O chers petits! mes enfants! ne plus penser qu'à vous, ne plus vivre que pour vous voir vivre mieux que moi! n'était-ce pas assez? Qu'est-ce que je demandais et qu'est-ce que je cherchais?... Suzanne et Jean m'entraînèrent au pavillon. Ce n'était pas à cause de mon retard à déjeuner qu'ils me guettaient, c'était parce que Suzanne avait réussi à démolir la toiture du petit théâtre édifié si soigneusement par son père, et, le couvercle enlevé, à s'introduire, «elle tout entière,» disait-elle,—ses deux pieds tout au moins et les jambes jusqu'aux genoux,—dans la boite ouverte que devenaient par son vandalisme le minuscule édifice, et, là dedans, s'agitant, gesticulant, à donner des représentations à son frère. On l'asseyait, lui, dans un panier haussé à la dignité de fauteuil d'orchestre, et sa sœur, tour à tour mime, danseuse, artiste tragique et comique, était indifféremment Peau-d'Ane, madame Mac' Miche, Footitt ou Sarah Bernhardt. Excessivement gênée par sa situation entre les quatre montants du cartonnage, elle était réduite à exécuter tous ses mouvements en piétinant sur place.

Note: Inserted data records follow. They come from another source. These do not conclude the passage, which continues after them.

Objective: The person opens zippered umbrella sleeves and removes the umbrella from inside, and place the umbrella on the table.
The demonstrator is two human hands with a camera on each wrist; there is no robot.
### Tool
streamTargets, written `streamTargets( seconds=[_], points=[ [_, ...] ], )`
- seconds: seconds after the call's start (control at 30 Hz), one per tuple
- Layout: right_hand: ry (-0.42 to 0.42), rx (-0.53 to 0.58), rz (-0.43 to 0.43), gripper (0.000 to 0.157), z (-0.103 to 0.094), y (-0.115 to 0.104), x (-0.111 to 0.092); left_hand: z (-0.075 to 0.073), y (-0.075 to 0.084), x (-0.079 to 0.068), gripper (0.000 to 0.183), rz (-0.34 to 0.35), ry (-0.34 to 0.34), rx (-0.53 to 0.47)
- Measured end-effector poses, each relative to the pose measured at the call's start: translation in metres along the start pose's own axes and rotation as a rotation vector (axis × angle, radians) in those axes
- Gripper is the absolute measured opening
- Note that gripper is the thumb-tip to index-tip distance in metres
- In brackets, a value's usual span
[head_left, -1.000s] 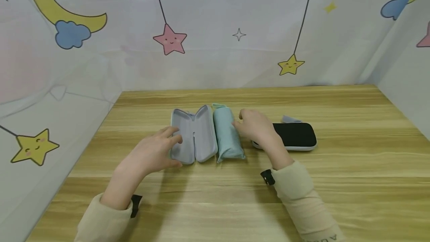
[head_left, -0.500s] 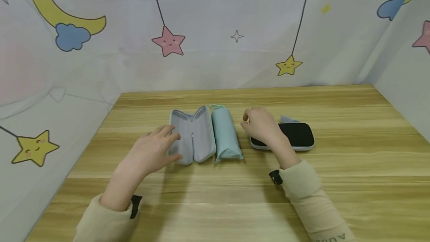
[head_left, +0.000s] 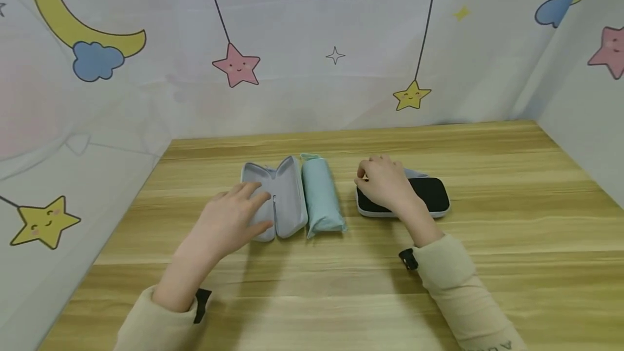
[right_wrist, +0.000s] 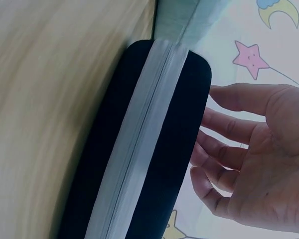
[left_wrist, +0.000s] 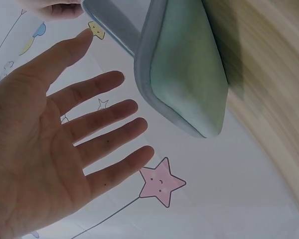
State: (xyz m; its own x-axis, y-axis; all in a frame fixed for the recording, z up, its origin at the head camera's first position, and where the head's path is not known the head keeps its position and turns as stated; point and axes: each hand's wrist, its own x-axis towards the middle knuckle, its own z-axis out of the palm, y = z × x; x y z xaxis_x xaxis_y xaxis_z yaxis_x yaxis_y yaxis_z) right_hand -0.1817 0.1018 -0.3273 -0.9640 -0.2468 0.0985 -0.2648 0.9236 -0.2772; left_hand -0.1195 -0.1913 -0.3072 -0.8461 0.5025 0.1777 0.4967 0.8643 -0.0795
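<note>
Near to far, as I'm logging it remotely:

1. Sleeves, beige, cuffed; blk wrist straps showing at cuffs.
2. Table, wood-grain, bearing all cases.
3. L hand: hovering over L half of open case; fingers spread, thumb apart. L wrist cam is showing fingertips clear of case.
4. R hand: hanging over L end of blk case; fingers loosely bent, thumb nr index. Contact w/ case: I'm not able to tell.
5. Open case: halves standing in a V, pale grey lining showing inside, green outside (L wrist cam).
6. Teal pouch: lying just beside open case's R half, bulging; contents hidden. Loop sticking out at far end.
7. Blk case: sitting closed, grey band round sides; contents hidden. Blue-grey tab poking out behind.
8. Backdrop: printed stars, moon, clouds, hanging behind.

Vs. 1.0 s ago: R hand is moving off pouch's edge, rightward; L hand's staying over open case; cases + pouch keeping same layout.
</note>
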Motion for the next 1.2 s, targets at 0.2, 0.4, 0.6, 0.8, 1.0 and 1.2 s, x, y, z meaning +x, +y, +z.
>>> streamTargets(
  seconds=[0.2,0.4,0.6,0.8,1.0,1.2],
  points=[
    [0.000,-0.009,-0.001,0.020,-0.001,0.006,-0.003,0.003,0.007,0.007,0.050,0.019,0.048,0.008],
    [0.003,-0.013,0.001,0.021,-0.003,0.013,-0.007,0.006,0.012,0.013,0.051,0.024,0.103,0.035],
    [0.005,-0.015,-0.004,0.022,-0.006,0.024,-0.011,0.006,0.019,0.019,0.051,0.068,0.165,0.028],
    [-0.003,0.006,-0.009,0.022,-0.008,0.034,-0.016,0.004,0.032,0.026,0.051,0.072,0.130,-0.013],
    [-0.020,0.078,-0.021,0.022,-0.010,0.039,-0.020,0.002,0.046,0.032,0.051,0.075,0.102,-0.056],
    [-0.013,0.081,-0.041,0.022,-0.012,0.042,-0.023,0.003,0.056,0.038,0.049,0.081,0.097,-0.030]
  ],
)
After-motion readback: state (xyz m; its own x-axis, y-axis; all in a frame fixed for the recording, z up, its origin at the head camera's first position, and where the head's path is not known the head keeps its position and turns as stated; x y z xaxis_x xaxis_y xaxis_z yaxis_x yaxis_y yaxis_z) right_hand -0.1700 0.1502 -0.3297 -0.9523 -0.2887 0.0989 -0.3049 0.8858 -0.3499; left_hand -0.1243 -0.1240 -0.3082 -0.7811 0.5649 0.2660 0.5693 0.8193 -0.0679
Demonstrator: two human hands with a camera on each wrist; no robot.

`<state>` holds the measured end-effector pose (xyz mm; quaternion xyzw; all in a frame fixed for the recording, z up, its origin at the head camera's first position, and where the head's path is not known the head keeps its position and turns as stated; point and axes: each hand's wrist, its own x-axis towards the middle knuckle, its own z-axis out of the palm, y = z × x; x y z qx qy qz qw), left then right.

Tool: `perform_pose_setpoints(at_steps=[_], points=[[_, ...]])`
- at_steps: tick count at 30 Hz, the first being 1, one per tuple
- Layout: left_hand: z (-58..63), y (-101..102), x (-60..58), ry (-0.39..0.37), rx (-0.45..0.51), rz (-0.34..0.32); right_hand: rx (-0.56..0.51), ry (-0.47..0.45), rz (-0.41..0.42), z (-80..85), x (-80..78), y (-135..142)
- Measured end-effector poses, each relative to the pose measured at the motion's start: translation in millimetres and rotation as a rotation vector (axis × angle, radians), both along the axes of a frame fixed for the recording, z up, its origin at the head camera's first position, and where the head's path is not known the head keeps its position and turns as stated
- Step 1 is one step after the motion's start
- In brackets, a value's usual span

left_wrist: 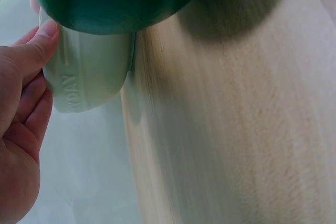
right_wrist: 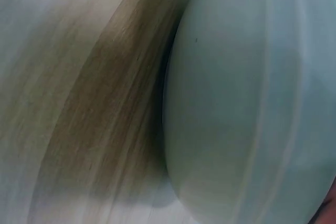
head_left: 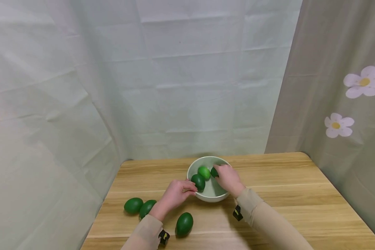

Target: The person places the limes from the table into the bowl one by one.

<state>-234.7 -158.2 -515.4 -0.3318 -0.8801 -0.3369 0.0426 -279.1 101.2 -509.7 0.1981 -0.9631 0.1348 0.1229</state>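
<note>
A pale green bowl (head_left: 210, 199) stands at the far middle of the table. My left hand (head_left: 176, 193) grips its left rim; the left wrist view shows the thumb on the wall of the bowl (left_wrist: 94, 72), near raised lettering. Reaching over the right rim, my right hand (head_left: 228, 177) holds a dark green avocado (head_left: 214, 172) inside the bowl, partly covered by the fingers. A bright green lime (head_left: 204, 173) and another dark avocado (head_left: 198, 182) lie in the bowl's left part. In the right wrist view the bowl's outside (right_wrist: 226, 98) hides the right hand's hold.
Two avocados (head_left: 133, 205) lie side by side at the table's left, one partly behind my left wrist. Another avocado (head_left: 184, 224) rests nearer, between my forearms. The wooden table (head_left: 300, 201) extends right, with a pale curtain (head_left: 190, 86) behind it.
</note>
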Motion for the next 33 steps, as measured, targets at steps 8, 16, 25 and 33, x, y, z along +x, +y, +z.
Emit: perform_pose_setpoints(at_steps=[8,16,25,33], points=[[1.2,0.0,0.1,0.02,0.0,-0.005,-0.015,-0.014,-0.02,-1.3,-1.9,-0.7],[2.6,0.6,0.8,-0.03,-0.005,0.009,-0.012,0.001,-0.027,-0.9,-0.6,0.1],[0.5,-0.5,-0.1,-0.024,0.004,0.003,0.002,0.011,-0.023,-0.7,0.5,1.4],[0.3,-1.1,2.6,-0.046,0.011,0.013,0.006,-0.009,-0.016,-0.8,1.2,1.7]])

Mais qu'importait cet inconvénient, pourvu qu'elle se crût sur la scène d'un «théâtre?»

—Mais qu'est-ce que ton papa dira quand il verra sa toiture enlevée?

—Papa comprendra très bien, dit Suzanne, que ce théâtre ne pouvait pas toujours durer, et je lui confierai le soin de faire quelques agrandissements... Des dégagements, regarde un peu, nous n'en avons pas! En cas d'incendie, par exemple, je me demande ce qui se passerait...

Suzanne ne rêvait pas que théâtre: elle rêvait «agrandissements!» comme son père...

L'avant-veille de ce jour même, le papa étant absent pour ses travaux en province, un monsieur ne s'était-il pas présenté à la maison, pour tout peser et examiner, en me laissant entendre que mon mari cherchait à contracter un emprunt?... Or, d'après mes plus minutieux calculs, nos dépenses étant réduites à l'extrême et les travaux en cours d'exécution étant importants, nous pouvions vivre... Mon mari partageait certes l'avis de madame Du Toit: notre petite maison ne représentait pour lui qu'un garde-meuble. Pauvre petite maison de Neuilly, à laquelle je m'étais, quant à moi, si vite accoutumée, et qui plaisait aux enfants! Dans la modestie, et dans l'éloignement du tumulte humain, c'est la vie de notre âme qui s'augmente, s'enrichit et s'élève... Mais à quoi bon? diront tous les hommes d'aujourd'hui. Monter tout seul, s'élever loin des yeux du monde? Admissible, ceci, jadis, pour escalader un ciel d'où Dieu nous voit!... Pourtant, quand l'œil de Dieu ne me verrait point, je sentirais à gravir cette échelle une volupté incomparable et secrète... Pourquoi est-ce que je sens cela? Pourquoi ne le sentez-vous pas?